## Task
Whatever pictures appear, omit them, and repeat the data below exactly.

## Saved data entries
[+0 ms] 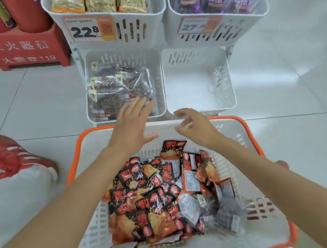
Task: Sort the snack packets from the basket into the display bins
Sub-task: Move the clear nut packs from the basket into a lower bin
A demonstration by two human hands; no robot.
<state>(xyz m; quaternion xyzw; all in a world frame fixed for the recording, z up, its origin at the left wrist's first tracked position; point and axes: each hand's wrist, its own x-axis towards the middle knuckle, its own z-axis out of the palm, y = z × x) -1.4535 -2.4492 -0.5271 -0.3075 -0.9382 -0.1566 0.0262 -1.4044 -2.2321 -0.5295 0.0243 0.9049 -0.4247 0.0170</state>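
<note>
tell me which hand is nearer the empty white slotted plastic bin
Right. The right hand hovers at the empty white slotted plastic bin's near-left corner; the left hand reaches over the neighbouring white bin of clear packets, farther left.

**Head camera: single wide-angle view, aimed forward and steeply downward.**

The lens sits close above the basket (80, 144), which fills the frame from centre to 6 o'clock; the forearms (74, 201) enter from 7 and 5 o'clock, with the left hand (132, 126) and right hand (196, 126) near centre. The lower left bin (127, 56) and lower right bin (196, 80) lie just beyond, toward 12 o'clock. The upper left bin (155, 18) and upper right bin (229, 31) are cropped by the top edge. Floor (297, 61) fills 3 and 9 o'clock.
</note>
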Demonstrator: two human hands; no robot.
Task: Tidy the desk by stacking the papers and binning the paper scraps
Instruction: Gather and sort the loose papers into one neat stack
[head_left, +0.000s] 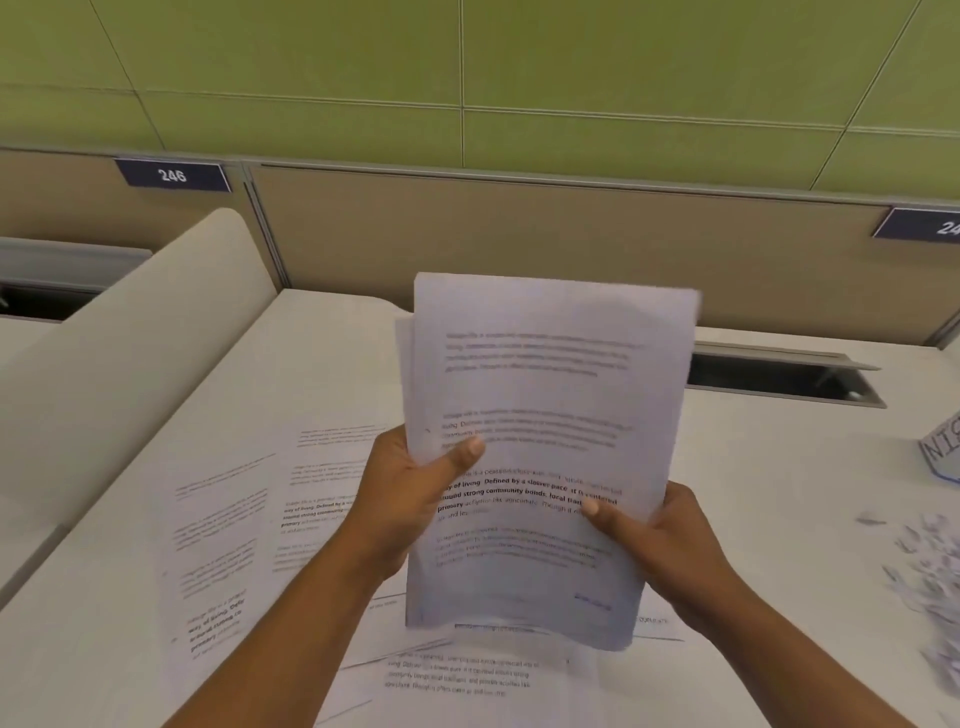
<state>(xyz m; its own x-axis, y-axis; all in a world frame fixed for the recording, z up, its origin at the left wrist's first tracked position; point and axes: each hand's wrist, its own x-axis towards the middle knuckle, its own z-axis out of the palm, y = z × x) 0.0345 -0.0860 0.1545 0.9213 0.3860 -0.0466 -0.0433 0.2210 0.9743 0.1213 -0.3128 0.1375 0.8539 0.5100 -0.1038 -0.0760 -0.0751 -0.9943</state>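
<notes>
A sheaf of printed white papers (545, 395) stands nearly upright above the white desk (779, 467). My left hand (405, 499) grips its left edge, thumb on the front page. My right hand (654, 540) holds the lower right edge, thumb also on the front. Several more printed sheets lie flat and overlapping on the desk: one at the left (218, 561), one behind my left hand (322, 478), others under the sheaf near the front edge (467, 670). A heap of small paper scraps (930, 571) lies at the right edge of the desk.
A beige partition (519, 234) with number plates (174, 175) closes the back of the desk. An open cable slot (779, 376) sits at the back right. A curved divider panel (130, 353) rises on the left. A small white box with lettering (943, 447) stands at the far right.
</notes>
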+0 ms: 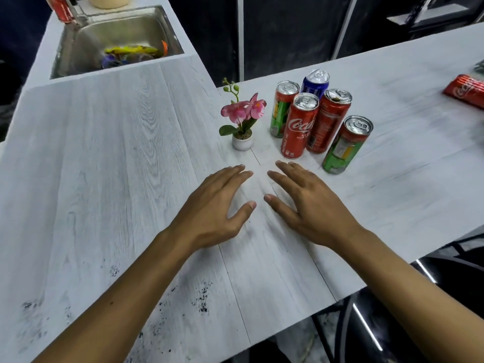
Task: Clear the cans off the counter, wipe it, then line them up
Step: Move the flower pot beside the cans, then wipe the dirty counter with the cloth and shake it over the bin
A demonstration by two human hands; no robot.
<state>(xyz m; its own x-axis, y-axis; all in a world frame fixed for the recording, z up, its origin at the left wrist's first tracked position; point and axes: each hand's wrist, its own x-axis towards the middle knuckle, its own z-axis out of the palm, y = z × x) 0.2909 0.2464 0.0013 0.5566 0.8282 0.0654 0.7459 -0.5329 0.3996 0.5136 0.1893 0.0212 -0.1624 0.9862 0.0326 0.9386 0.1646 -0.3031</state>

## Response
[+0 ms] 
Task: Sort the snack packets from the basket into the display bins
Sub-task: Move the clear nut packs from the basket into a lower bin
A demonstration by two human hands; no robot.
<state>(xyz m; quaternion xyzw; all in a world frame fixed for the recording, z up, its origin at the left wrist's first tracked position; point and axes: each hand's wrist, its own x-axis towards the middle knuckle, its own z-axis out of the palm, y = z × x) -1.4535 -2.4492 -0.5271 -0.3075 -0.9382 -0.1566 0.0262 -1.4044 -2.2321 -0.5295 0.0243 0.9049 -0.4247 0.0170</state>
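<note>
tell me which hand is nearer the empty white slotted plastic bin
Right. The right hand hovers at the empty white slotted plastic bin's near-left corner; the left hand reaches over the neighbouring white bin of clear packets, farther left.

**Head camera: single wide-angle view, aimed forward and steeply downward.**

The lens sits close above the basket (80, 144), which fills the frame from centre to 6 o'clock; the forearms (74, 201) enter from 7 and 5 o'clock, with the left hand (132, 126) and right hand (196, 126) near centre. The lower left bin (127, 56) and lower right bin (196, 80) lie just beyond, toward 12 o'clock. The upper left bin (155, 18) and upper right bin (229, 31) are cropped by the top edge. Floor (297, 61) fills 3 and 9 o'clock.
</note>
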Demonstrator: two human hands; no robot.
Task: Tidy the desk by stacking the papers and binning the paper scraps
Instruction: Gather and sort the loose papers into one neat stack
[head_left, +0.000s] 
<state>(xyz m; its own x-axis, y-axis; all in a world frame fixed for the recording, z up, its origin at the left wrist's first tracked position; point and axes: each hand's wrist, its own x-axis towards the middle knuckle, its own z-axis out of the palm, y = z × x) 0.0345 -0.0860 0.1545 0.9213 0.3860 -0.0466 -0.0433 0.2210 0.9743 0.1213 -0.3128 0.1375 0.8539 0.5100 -0.1038 -0.0760 -0.0751 -0.9943</state>
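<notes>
A sheaf of printed white papers (545, 395) stands nearly upright above the white desk (779, 467). My left hand (405, 499) grips its left edge, thumb on the front page. My right hand (654, 540) holds the lower right edge, thumb also on the front. Several more printed sheets lie flat and overlapping on the desk: one at the left (218, 561), one behind my left hand (322, 478), others under the sheaf near the front edge (467, 670). A heap of small paper scraps (930, 571) lies at the right edge of the desk.
A beige partition (519, 234) with number plates (174, 175) closes the back of the desk. An open cable slot (779, 376) sits at the back right. A curved divider panel (130, 353) rises on the left. A small white box with lettering (943, 447) stands at the far right.
</notes>
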+0 ms: 
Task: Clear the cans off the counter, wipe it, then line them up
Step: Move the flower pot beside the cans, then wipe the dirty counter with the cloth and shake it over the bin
A demonstration by two human hands; no robot.
<state>(xyz m; its own x-axis, y-axis; all in a world frame fixed for the recording, z up, its origin at the left wrist's first tracked position; point and axes: each hand's wrist, its own x-axis towards the middle knuckle, its own z-axis out of the palm, y = z × x) 0.2909 0.2464 0.0013 0.5566 0.8282 0.0654 0.7459 -0.5329 0.3996 0.5136 0.1893 0.0212 -0.1624 0.9862 0.0326 0.9386 0.1646 -0.3031</state>

The answer is now complete.